The operation control sub-module sends an instruction INS _7 to the vector division parallel operation sub-module to drive the operation to obtain

The operation control sub-module sends an instruction INS _8 to the vector multiplication parallel operation sub-module to drive the operation to obtain

The operation control submodule sends an instruction INS _9 to the vector addition parallel operation submodule to drive the calculation thereof

Obtaining an updated parameter vector theta_t(ii) a Wherein, theta_t-1Is theta₀Not updated before the t-th cycle, the t-th cycle will be θ_t-1Is updated to theta_t(ii) a The operation control sub-module sends an instruction INS _10 to the vector division parallel operation sub-module to drive the operation to obtain a vector

The operation control sub-module respectively sends instructions INS _11 and INS _12 to the vector addition parallel operation sub-module and the basic operation sub-module to calculate sum sigma_itemp_iTemp2 is sum/n, where i is 1, 2, 3, … …, n is the total number of cycles, temp2 is the moving weighted average of the gradients.
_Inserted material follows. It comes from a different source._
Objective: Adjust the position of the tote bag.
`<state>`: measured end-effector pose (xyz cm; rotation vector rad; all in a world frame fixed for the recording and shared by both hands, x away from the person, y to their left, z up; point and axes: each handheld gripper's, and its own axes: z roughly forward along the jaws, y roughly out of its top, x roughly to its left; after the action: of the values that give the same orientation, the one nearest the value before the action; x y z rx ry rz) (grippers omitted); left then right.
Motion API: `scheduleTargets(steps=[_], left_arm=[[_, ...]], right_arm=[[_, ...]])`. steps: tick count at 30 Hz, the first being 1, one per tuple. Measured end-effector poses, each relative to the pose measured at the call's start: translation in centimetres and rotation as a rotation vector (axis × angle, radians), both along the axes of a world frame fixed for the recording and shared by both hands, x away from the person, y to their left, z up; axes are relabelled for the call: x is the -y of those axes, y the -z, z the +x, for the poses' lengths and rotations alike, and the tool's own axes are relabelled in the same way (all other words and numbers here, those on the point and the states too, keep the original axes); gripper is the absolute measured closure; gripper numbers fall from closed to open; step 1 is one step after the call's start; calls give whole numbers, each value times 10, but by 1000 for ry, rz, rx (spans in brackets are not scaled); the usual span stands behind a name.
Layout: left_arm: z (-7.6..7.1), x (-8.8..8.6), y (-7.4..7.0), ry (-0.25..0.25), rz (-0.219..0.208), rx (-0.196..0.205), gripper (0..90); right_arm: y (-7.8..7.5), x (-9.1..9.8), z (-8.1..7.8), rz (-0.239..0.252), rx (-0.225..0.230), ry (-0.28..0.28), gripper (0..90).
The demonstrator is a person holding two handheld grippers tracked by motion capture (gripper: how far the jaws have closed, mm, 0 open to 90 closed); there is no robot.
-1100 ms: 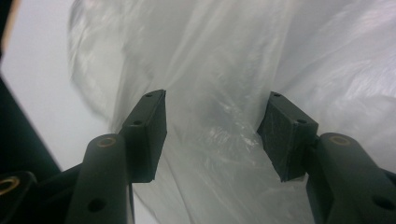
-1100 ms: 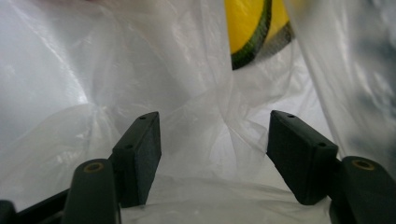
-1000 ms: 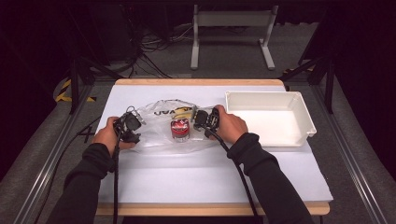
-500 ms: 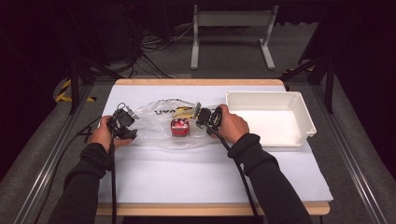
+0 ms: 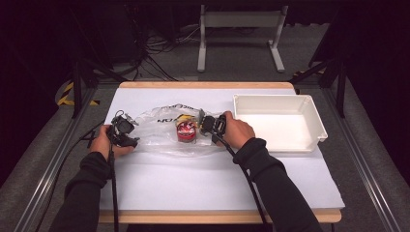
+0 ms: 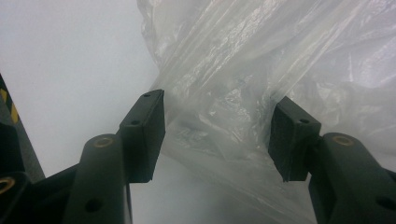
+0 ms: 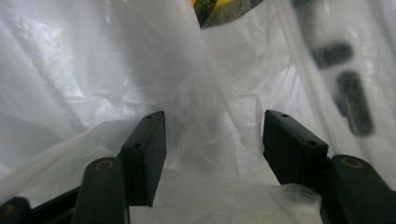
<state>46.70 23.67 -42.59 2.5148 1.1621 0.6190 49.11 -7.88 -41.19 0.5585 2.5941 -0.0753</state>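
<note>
Right now a clear plastic bag (image 5: 164,129) lies crumpled on the white sheet that covers the table (image 5: 193,183), left of centre, with black lettering on its upper side and a small red round tin (image 5: 186,131) showing through the film near its right end. Just beyond the tin a bit of yellow packaging (image 5: 186,117) shows inside the bag as well. Both hands come in from the bottom of the high view, each in a dark sleeve. At the bag's left edge sits the left gripper (image 5: 126,136); in the left gripper view its 2 black jaws stand clearly apart, with a wrinkled fold of the bag (image 6: 219,116) lying between them, and the pads do not press on the film, though the right-hand pad (image 6: 288,135) sits just against it. At the bag's right end, just beside the tin, is the right gripper (image 5: 203,124); in the right gripper view its jaws are likewise spread, with loose film (image 7: 210,130) bunched between and in front of them, and neither pad pinches it. Blurred black letters (image 7: 348,93) show on the film at the right of that view. A white tray (image 5: 312,116) stands on the right part of the table, well apart from the bag.
</note>
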Motion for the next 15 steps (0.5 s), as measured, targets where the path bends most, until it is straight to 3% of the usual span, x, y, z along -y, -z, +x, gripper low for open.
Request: scheduleTargets(steps=[3,8,15], left_arm=[[-6,2,-2,42,10,41,410],[-20,-2,-13,69,-114,114,377],[-32,-2,-31,110,-239,216,326]], right_arm=[[0,0,-1,-2,-3,0,365],[-5,5,-2,56,6,0,310],[-21,7,-7,173,61,-19,258]])
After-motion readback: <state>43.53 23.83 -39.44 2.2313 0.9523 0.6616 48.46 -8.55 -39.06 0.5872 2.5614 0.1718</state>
24. The method of claim 23, wherein updating the vector θ to be updated comprises updating the vector θ to be updated_t-1Is theta_tThen, the method further comprises the following steps:

the controller unit reads a DATABACK _ IO instruction from the instruction cache unit, and updates the updated parameter vector theta according to the translated microinstruction_tAnd transmitting the data from the data processing unit to the external designated space through the direct memory access unit.
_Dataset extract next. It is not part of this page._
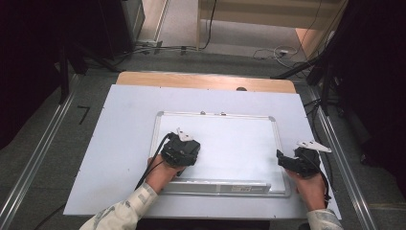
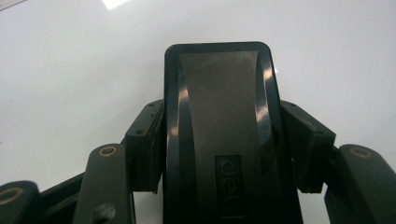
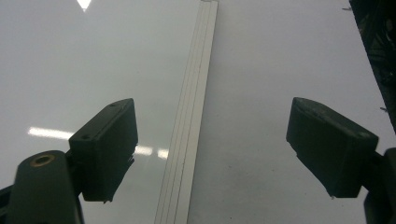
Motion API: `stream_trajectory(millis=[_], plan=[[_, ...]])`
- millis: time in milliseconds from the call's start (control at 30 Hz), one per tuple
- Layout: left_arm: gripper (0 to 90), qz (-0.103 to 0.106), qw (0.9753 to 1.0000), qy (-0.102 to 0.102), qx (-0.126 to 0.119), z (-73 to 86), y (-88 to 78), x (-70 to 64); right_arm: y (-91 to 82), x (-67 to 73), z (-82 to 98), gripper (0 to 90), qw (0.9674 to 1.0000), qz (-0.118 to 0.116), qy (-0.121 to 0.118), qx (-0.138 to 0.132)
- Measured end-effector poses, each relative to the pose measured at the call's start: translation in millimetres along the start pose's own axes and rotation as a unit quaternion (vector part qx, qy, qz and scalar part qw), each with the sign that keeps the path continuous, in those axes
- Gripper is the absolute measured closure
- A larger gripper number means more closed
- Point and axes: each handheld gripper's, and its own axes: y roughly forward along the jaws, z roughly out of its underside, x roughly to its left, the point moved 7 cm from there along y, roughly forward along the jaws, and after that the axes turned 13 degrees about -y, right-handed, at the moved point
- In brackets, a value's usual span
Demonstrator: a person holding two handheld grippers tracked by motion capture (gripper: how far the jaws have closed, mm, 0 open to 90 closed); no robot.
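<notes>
Left gripper [image 2: 219,154] clamped on black eraser [image 2: 219,116] mid-frame over whiteboard [image 1: 230,143], looks light, rigid, glossy-slick so hold the long sides; right gripper [image 3: 210,149] wide open, empty

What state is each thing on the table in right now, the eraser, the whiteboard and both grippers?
Eraser: clamped between the left gripper's jaws, lying on the board.
Whiteboard: flat on the table, no marks to be seen.
Left gripper: shut on the eraser.
Right gripper: open, nothing between the jaws, over the whiteboard's right frame edge.
</notes>
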Motion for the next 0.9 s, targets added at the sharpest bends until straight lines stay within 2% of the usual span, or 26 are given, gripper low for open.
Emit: stream_trajectory(millis=[167, 500, 633, 767, 900], plan=[[40.4, -0.001, 1.0, 0.0, 0.0, 0.5, -0.9, 0.8, 0.1, -0.1, -0.1, 15.2, 1.0, 0.0, 0.0, 0.0], [40.3, -0.001, 0.9998, -0.015, -0.01, -0.4, -6.7, 6.0, 0.2, 0.0, -0.8, 15.2, 1.0, 0.0, -0.001, -0.002], [40.2, 0.0, 0.9993, -0.026, -0.025, -6.0, -12.9, 7.9, 0.8, 0.9, -1.2, 15.2, 1.0, -0.002, -0.001, -0.001], [40.1, -0.004, 0.9991, -0.03, -0.031, -8.9, -16.1, 9.9, 0.7, 1.0, -1.0, 15.2, 1.0, -0.001, -0.002, 0.0], [40.1, -0.004, 0.9979, -0.04, -0.051, -17.9, -24.8, 14.5, 0.2, 0.5, -0.7, 15.2, 1.0, 0.0, -0.001, 0.0]])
25. The method according to claim 18, wherein the step of repeating the process until the vector to be updated converges includes determining whether the vector to be updated converges, and the specific determination process is as follows:

the controller unit reads a convergence judgment instruction from the instruction cache unit, the data processing module judges whether the updated parameter vector is converged according to the translated micro instruction, and if temp2 is less than ct, the convergence is realized, and the operation is finished; temp2 is the moving weighted average of the gradients, and ct is the convergence threshold.